Clint Johnson
Well-known member
Your ideas are also not really based in reality either. Big corporations have greater power than most governments, and they aggressively exert influence. You`re against regulation of markets, but that leads to perverse excrescences like tvs running advertisement in schools, so called "press" to promote views and surreptitious advertisement for affiliated corporations. The list goes on and on. You`ll probably say "shit happens". But this is the exact shit that also led to the iraq war.
I most emphatically do believe that the government should regulate the markets. I just believe that those regulations should be based on how real humans behave an not how Karl Marx thought they could be re-educated to behave.
Most of the undue power that these corporations exercise is through buying influence with the politicians. The more power the politicians have, the more unearned power the corporations can buy. The state needs to leave the market alone except where it impinges on individual rights.
Things like companies running advertisements in schools should be a municipal decision. Advertisement is not in and of itself evil. It is simply someone letting someone else know that they have a product or service that they are offering. If you believe it to be a "perverse excrescence" rather than a legitimate way to increase funding for the school, then it is up to you to convince the school board of this, it isn't the governments role to enforce your personal value judgements. The state should step in if the advertisement is false or misleading- that is their regulatory roll.
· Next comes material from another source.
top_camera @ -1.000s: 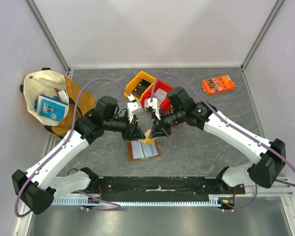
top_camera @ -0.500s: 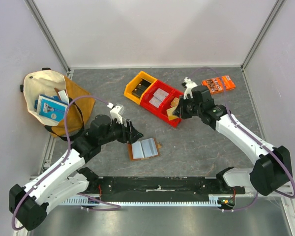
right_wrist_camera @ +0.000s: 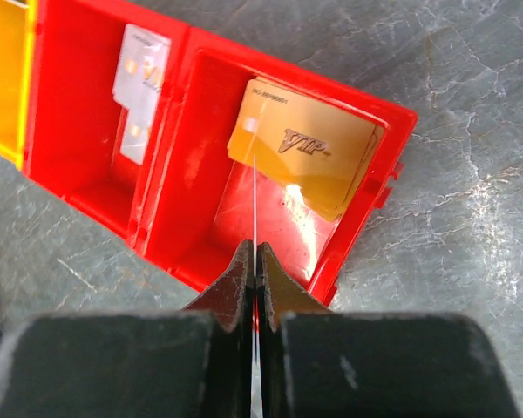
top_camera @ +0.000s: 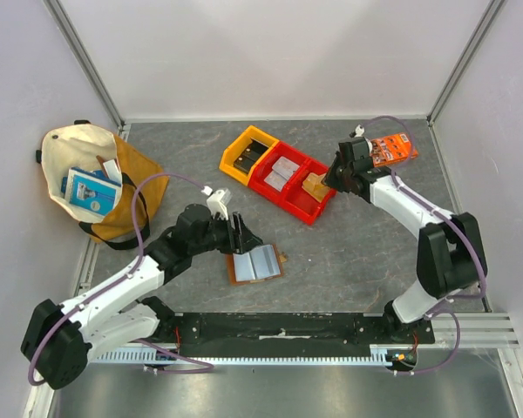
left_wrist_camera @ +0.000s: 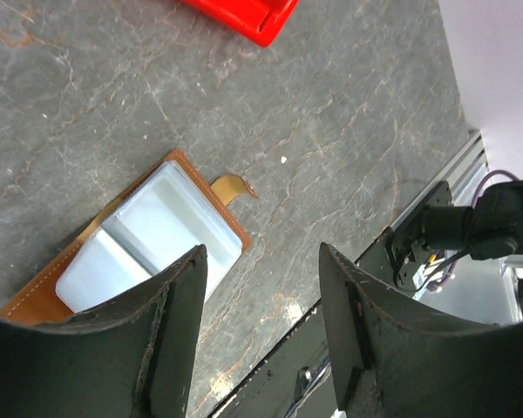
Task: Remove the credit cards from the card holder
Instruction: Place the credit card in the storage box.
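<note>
Across the grey stone-look table (top_camera: 366, 261), your biggest bystander is the canvas tote bag (top_camera: 87, 178) at far left, well apart from the work. Next in size is the red two-compartment bin (top_camera: 289, 181), butted against a yellow bin (top_camera: 247, 150). Your right gripper (top_camera: 333, 177) hangs over the red compartment farthest from the yellow bin, clenched on a thin card (right_wrist_camera: 254, 205) that its wrist camera sees only edge-on. Released from this height, I judge, that card could flutter, strike the bin wall and land on the table.

Smaller again, the card holder (top_camera: 255, 263) lies spread open near the table's front, pale blue-grey side up. Whether cards remain inside, you cannot tell. Your left gripper (top_camera: 241, 233) hovers just beside it, jaws released and empty. Nothing pins the holder, so a pull on a card could drag it whole. Smallest, a gold VIP card (right_wrist_camera: 301, 152) rests in that compartment.
</note>
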Controlling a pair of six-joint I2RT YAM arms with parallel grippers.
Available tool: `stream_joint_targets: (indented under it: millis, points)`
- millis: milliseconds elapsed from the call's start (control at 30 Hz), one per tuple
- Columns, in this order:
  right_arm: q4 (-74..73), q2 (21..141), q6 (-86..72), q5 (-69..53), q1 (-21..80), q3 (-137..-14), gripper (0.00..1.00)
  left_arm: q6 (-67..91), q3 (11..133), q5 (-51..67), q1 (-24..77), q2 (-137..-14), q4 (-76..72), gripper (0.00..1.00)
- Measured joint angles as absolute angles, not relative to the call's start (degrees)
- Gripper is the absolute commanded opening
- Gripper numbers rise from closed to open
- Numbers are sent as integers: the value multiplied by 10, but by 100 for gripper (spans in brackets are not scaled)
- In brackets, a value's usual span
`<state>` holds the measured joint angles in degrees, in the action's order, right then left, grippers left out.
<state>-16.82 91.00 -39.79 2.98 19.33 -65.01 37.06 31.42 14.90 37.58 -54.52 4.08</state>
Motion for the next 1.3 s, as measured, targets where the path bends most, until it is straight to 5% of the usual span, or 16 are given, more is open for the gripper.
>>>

Ask yourself where the advantage lays for the politician and then ask yourself what would be more likely to happen if you give the federal government the power to control the schools in this way?
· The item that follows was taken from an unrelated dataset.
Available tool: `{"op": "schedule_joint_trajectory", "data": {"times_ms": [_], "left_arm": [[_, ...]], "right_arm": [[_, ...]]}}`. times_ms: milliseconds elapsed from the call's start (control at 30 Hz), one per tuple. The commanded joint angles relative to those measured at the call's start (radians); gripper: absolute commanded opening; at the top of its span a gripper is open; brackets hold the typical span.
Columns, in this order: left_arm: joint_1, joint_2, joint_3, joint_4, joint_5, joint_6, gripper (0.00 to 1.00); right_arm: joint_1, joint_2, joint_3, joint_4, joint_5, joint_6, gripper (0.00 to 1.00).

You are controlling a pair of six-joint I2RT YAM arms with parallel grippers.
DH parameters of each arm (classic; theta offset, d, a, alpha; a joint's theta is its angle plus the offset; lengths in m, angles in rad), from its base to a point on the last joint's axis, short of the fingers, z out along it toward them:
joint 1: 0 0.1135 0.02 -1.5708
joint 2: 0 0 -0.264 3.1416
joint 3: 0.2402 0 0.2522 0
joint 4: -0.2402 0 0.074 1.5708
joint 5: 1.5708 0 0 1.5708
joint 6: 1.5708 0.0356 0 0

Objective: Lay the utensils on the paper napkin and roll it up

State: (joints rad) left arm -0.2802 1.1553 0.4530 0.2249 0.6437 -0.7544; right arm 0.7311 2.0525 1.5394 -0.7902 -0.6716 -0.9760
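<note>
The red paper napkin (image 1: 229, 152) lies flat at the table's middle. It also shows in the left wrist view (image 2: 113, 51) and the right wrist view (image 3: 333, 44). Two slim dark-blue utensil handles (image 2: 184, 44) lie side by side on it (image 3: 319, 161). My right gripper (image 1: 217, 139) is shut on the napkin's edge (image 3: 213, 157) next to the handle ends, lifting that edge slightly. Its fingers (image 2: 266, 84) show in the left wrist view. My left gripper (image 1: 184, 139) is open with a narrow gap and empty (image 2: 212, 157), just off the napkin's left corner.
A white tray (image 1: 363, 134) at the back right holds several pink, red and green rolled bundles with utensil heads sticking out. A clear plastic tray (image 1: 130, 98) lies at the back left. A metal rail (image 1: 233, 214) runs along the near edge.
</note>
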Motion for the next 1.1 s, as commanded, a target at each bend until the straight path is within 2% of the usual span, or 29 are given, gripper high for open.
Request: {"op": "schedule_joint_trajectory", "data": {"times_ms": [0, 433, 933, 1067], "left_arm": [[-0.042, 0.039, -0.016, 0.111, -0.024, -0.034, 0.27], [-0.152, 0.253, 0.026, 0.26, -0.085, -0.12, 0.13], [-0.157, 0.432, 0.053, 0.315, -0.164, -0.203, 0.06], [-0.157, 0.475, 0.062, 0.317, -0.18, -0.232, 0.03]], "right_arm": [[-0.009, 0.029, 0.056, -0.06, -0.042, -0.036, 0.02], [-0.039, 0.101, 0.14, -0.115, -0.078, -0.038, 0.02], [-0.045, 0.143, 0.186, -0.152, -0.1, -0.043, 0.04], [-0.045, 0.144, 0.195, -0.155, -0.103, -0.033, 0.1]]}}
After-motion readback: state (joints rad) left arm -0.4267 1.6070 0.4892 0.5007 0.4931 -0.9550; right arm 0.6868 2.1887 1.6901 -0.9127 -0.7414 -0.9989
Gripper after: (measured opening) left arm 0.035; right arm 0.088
A) The politicians uphold your values and push all advertisement out of the schools - losing revenue stream for the schools, largely offsetting any philosophical gains in voter support as either their taxes go up or school activities are cut.
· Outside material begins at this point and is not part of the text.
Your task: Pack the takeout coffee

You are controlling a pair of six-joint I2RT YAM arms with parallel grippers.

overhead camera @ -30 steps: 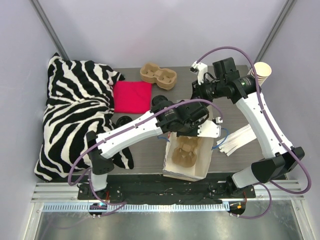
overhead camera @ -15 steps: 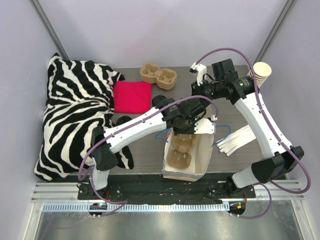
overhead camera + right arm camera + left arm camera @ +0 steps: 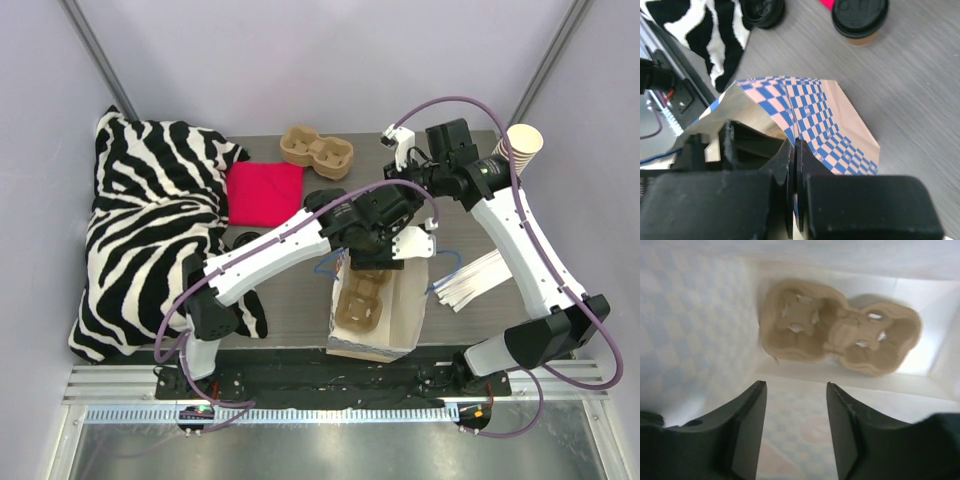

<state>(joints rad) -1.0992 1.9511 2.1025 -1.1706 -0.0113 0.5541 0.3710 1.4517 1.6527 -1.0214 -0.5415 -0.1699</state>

B) The politicians accept the contribution and force every school in the union to show Nike advertisements five times a day - thereby gaining campaign funds and allowing them to tell the public that they are going to lower taxes because of the new revenue stream.
I admitted that capitalism is not perfect but if you want to say that Nike running advertisements in schools is as bad as the Soviet Union starving 20 million Ukrainians to death... I gotta disagree with that.
I'm also pretty sure that a large standing army and not enough restrictions on federal powers had a lot more to do with the Iraq war than duplicitous marketing practises by Wal-Mart.